Not sure why free functions are so useful…? Is it just being able to define them when you don’t have the original source? (Ie. bolt ons to a library)?

Cas :slight_smile:

Because it’s a simple feature which should be present in the first place, rather than the slightly hacky way of forcing people to use static member functions. On a more practical note, I often find myself writing lots of static functions which don’t actually belong anywhere specifically, and you end up either with lots of FooUtilities classes or bundling them in with an existing class and bloating it up. And when you’ve got a Frobnicate(Foo, Bar) then it’s non-obvious where that should live.

It also gets nicer when you add multimethods and/or templated code over the top so you can just call Frobnicate() and depending on the actual arguments different method implementations get called - possibly even ones outside of your module which other people have bolted on. You can’t do that if you’re forced to specify a class to call the method on every time.

And makes it equally unmaintainable (like PHP*)

*PHP written badly, like mixing presentation and logic.
if thats really what your thing use PHP + JAVA + Quercus

[quote]“Free functions” means functions not associated with a class.
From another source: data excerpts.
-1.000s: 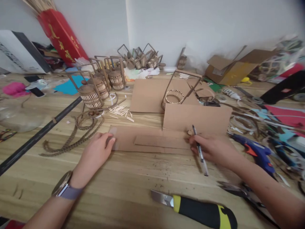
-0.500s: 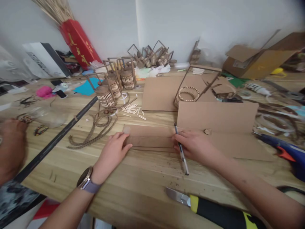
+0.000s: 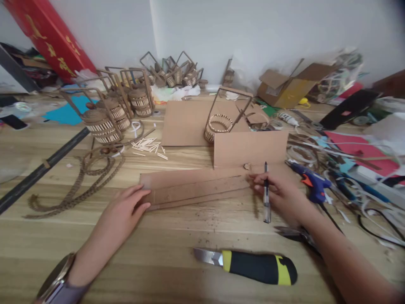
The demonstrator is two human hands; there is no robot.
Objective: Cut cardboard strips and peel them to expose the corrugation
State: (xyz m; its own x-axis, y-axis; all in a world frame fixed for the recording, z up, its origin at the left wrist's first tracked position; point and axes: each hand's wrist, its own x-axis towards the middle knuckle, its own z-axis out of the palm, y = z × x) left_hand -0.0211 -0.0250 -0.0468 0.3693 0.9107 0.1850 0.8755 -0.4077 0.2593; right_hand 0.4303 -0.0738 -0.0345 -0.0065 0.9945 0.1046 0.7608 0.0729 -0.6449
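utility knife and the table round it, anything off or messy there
The utility knife lies with its blade bare, pointing left. Dark crumbs are scattered on the table between it and the cardboard strip, looking like spilled debris.

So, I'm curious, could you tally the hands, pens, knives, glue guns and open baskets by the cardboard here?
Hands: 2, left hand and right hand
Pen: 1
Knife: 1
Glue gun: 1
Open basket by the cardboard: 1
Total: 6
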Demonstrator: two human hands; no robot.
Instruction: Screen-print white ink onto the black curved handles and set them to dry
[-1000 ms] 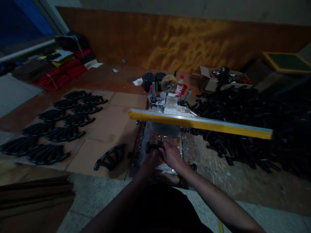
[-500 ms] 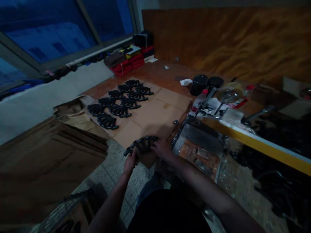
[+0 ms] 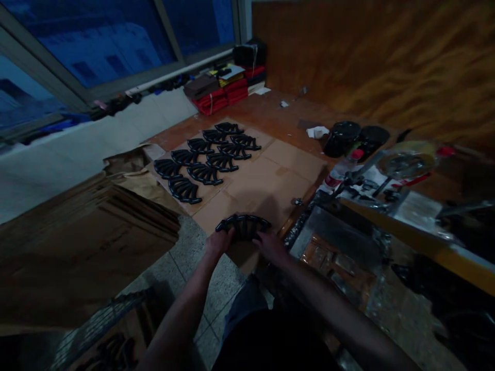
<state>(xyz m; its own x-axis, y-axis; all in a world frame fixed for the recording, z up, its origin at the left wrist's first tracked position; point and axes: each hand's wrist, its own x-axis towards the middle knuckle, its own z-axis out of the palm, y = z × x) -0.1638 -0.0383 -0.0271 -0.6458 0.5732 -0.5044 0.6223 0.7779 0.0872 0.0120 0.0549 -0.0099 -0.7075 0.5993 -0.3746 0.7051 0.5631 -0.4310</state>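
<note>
Head view: what is being handled at the wooden desk (image 3: 270,111)?

A fan of black curved pieces (image 3: 243,225) is being touched at both ends by two bare hands, on the near part of a cardboard sheet (image 3: 270,175).

How is each grip being placed?

At one end, fingers of the left hand (image 3: 218,242) are being laid against the fan; at the other, its edge is being met by fingertips of the right hand (image 3: 270,247). Whether either grip is being closed around a piece cannot be told in the dim light.

And what is being shown around them?

Ten similar black fans (image 3: 204,173) are being displayed in slanting rows farther up the cardboard. Beyond the right hand, a metal plate (image 3: 334,226) is being flanked by a red-capped bottle (image 3: 340,172).
</note>
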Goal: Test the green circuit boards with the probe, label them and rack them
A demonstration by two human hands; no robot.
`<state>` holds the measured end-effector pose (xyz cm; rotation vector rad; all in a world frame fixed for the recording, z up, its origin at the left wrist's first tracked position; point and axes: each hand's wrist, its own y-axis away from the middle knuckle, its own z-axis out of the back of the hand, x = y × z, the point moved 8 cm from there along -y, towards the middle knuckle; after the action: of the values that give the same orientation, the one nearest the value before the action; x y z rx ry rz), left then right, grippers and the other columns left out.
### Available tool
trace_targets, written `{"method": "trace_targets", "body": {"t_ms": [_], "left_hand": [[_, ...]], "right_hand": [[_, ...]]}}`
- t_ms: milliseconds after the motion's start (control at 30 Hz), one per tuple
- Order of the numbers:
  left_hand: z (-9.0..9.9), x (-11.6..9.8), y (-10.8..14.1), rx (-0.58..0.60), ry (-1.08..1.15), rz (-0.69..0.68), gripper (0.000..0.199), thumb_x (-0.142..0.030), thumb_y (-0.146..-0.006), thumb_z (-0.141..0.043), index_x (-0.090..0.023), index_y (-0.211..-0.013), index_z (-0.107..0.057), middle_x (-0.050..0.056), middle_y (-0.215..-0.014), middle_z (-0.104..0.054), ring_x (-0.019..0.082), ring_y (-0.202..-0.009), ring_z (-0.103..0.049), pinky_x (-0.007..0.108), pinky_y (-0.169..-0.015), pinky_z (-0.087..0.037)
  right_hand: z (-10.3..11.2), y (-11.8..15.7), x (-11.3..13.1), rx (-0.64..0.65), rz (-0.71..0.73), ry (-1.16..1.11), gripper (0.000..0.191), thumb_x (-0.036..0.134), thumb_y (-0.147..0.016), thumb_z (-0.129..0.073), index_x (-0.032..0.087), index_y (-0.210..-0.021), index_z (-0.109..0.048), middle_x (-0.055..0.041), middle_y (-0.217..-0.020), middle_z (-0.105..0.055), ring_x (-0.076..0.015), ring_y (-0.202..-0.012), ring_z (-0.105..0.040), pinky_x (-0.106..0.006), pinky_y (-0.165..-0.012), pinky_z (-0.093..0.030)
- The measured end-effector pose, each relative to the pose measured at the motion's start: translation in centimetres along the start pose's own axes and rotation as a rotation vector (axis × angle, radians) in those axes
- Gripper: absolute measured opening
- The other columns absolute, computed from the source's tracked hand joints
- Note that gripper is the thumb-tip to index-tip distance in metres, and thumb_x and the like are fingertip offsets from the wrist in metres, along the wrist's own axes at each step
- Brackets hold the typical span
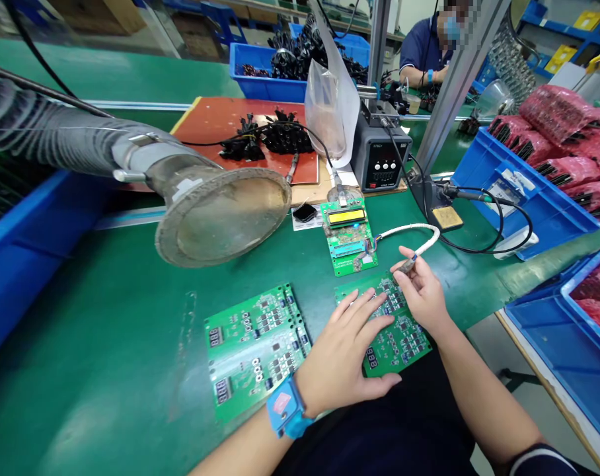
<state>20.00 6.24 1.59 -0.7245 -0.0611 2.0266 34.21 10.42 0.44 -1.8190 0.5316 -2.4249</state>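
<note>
My left hand (352, 347), with a blue strap at the wrist, lies spread over the left part of a green circuit board (404, 340). In my right hand (421, 291) is the end connector (408, 265) of a white cable (423, 231), pinched above the board's top edge. That cable runs to a small green board with a yellow display (347, 217), just beyond my hands. Left of my left hand, another green circuit board panel (253, 344) with two digit displays rests on the green table (146, 344).
A wide extraction hood (223, 215) hangs at the left. Behind stand a soldering station (382, 158), an iron holder (441, 211) and a blue bin of black cables (267, 82). Blue bins with pink-wrapped packs (558, 125) are at the right. A person (421, 49) sits across.
</note>
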Motion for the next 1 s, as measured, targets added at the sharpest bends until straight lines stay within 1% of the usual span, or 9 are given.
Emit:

Ie. a global main() function, rather than being forced to wrap up all functions inside a class performing the same duties as a namespace. This has nothing to do with the actual free() function, and nothing to do with garbage collection.
[/quote]
I fail to see the added value here. //edit Perhaps its too alien to me as only parsely write static methods like the ones you outlined. //edit2 Frobnicate seems like something very general and unspecific. perhaps its a bad example

[quote]Would also love to block-declare visibility with public {}, but only variable declarations as methods are usually spaced much further apart.
[/quote]
Write an ide plugin for that?

also the syntax mentioned before with removing the {}, is tbh goddam awefull. If you keep your cyclomatic complexity down as you (inmost cases) should, Indents are hardly any problem next to that any decent ide supports single/double space indentation coupled with widescreen monitors coupled with monitor sizes of these days. sorry It doesn’t make sense to me.

about const there are 2 ‘bugs’ with a lot of votes that are related.

About closesures and the prosposed long hand syntax well yeah it’s ugly.(short hand is nice, and gets my support) I’m not sure what to change the long bit into, I gotta mount a defence to that. Since it’s only needed whenn defining a clossure It can be longer then the long hand syntax is now.